Every company has a culture. The question is whether they designed it or whether it designed itself.
In most organizations, culture is treated as an emergent property, something that develops organically from the personalities of the founders, the pressures of the market, and the accumulated habits of the team. It is described in values statements posted on walls and websites, articulated in onboarding sessions, and referenced in annual reviews. And in most organizations, the lived culture bears only a passing resemblance to the stated one.
This gap is not hypocrisy. It is a design failure. Culture, like any system, behaves according to its actual structure, not its intended one. The stated values may emphasize innovation, but if the incentive structure rewards predictability, the culture will be conservative. The mission statement may celebrate customer centricity, but if internal metrics prioritize production efficiency over customer satisfaction, the culture will be inward-facing. People are rational actors. They respond to the signals the system actually sends, not the ones leadership wishes it sent.
This is why culture is a design problem. Not in the superficial sense of designing office spaces or selecting perks, but in the deeper sense of designing the systems, incentives, and decision-making structures that shape behavior at every level of the organization. Culture is what people do when no one is watching. And what people do when no one is watching is determined by what the organization consistently rewards, tolerates, and punishes.
Consider what happens when a company says it values bold thinking but consistently promotes the people who avoid risk. The message is clear, regardless of what the values statement says. Bold thinking is not actually valued here. Risk avoidance is. Employees learn this quickly, and they adjust their behavior accordingly. Within a year, the culture has shifted, not because anyone decided to change it, but because the system's actual signals overrode its stated ones.
The same dynamic plays out in how organizations handle mistakes. A company that claims to value learning but publicly penalizes failure is teaching its people to hide mistakes rather than learn from them.

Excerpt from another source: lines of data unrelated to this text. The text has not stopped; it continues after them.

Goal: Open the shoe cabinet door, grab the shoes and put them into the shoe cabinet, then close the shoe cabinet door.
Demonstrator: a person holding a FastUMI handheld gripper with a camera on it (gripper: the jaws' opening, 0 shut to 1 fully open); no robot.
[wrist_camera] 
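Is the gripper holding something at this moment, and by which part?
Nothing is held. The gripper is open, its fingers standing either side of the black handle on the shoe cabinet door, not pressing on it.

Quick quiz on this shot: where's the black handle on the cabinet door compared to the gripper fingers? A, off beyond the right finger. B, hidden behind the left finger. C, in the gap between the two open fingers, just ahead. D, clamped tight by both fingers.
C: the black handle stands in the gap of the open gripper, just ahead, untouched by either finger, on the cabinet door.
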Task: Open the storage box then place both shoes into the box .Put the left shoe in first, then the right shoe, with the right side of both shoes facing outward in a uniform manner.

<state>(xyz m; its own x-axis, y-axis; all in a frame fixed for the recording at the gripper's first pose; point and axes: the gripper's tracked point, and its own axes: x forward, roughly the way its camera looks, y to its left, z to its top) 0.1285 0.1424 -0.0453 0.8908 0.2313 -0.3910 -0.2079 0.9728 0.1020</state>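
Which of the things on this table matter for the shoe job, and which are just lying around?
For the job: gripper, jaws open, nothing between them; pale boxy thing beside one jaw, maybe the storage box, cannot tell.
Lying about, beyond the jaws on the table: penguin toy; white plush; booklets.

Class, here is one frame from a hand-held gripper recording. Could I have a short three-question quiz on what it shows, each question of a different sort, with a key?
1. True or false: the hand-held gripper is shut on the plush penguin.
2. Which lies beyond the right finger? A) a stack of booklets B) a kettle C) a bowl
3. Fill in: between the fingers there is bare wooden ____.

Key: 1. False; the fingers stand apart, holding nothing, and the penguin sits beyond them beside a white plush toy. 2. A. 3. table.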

A company that claims to value speed but requires seven layers of approval for any decision is teaching its people that caution matters more than momentum. In each case, the culture is being designed, not by the values statement, but by the operational reality.
This matters enormously for product companies. The quality of what an organization produces is a direct reflection of the culture in which it was made. A culture that rewards speed over craft will produce products that feel rushed. A culture that punishes dissent will produce products that reflect only the dominant perspective, missing the insights that come from productive disagreement. A culture that treats design as a downstream function will produce products where the design feels applied rather than integrated.
I have worked with enough organizations to recognize the signatures of different cultures in their products. You can see it in the details. A product where the engineering is superb but the user experience is clumsy tells you that the culture prioritizes technical achievement over customer empathy. A product where the marketing is sophisticated but the product itself is mediocre tells you that the culture invests more in perception than substance. A product where every touchpoint feels considered, from the unboxing to the support interaction, tells you that the culture treats the customer's experience as a shared responsibility across functions.
The companies that produce consistently excellent work have not simply hired excellent people. They have built cultures that make excellent work possible. This means designing systems that align incentives with outcomes, that give people the authority to make decisions at the level where the work is done, that create genuine accountability without creating fear, and that treat the quality of the work itself as the primary metric of success.
This is harder than it sounds because it requires leadership to confront the difference between the culture they want and the culture they have. Most leadership teams can describe their ideal culture in vivid detail. Fewer can accurately describe their actual culture, because the actual culture is revealed not in what leaders say but in what the organization does.
A useful exercise is to ask a simple set of questions. What behavior was most recently rewarded here, and what does that tell us about what we actually value? What behavior was most recently tolerated that should not have been, and what does that tell us about where our standards are soft? What decision was most recently made by default rather than by intention, and what does that tell us about where our systems are weak?
The answers to these questions describe the real culture, the one that shapes the work, the one the customer experiences. And unlike the values statement, these answers can be changed, not by rewriting the words on the wall but by redesigning the systems that produce the behavior.
Culture change is not a communications exercise. It is a structural one. It requires changing what is measured, what is rewarded, what is tolerated, and what authority sits where. It requires consistency over time, because people do not believe new signals until those signals have been reinforced through repeated experience. And it requires honesty, a willingness to acknowledge the gap between the stated culture and the lived one without defensiveness.
The companies that get this right do not talk about culture constantly. They do not need to. The culture is visible in the work, in the way meetings are run, in the way decisions are made, in the way people treat each other and the customer. It does not require explanation because it is self-evident.
Culture is not the soft stuff. It is the operating system on which everything else runs. Design it with the same rigor you bring to your products, and the products will reflect it. Leave it to chance, and it will design itself. And the results of that accidental design will be visible in everything your organization produces, whether you recognize them or not.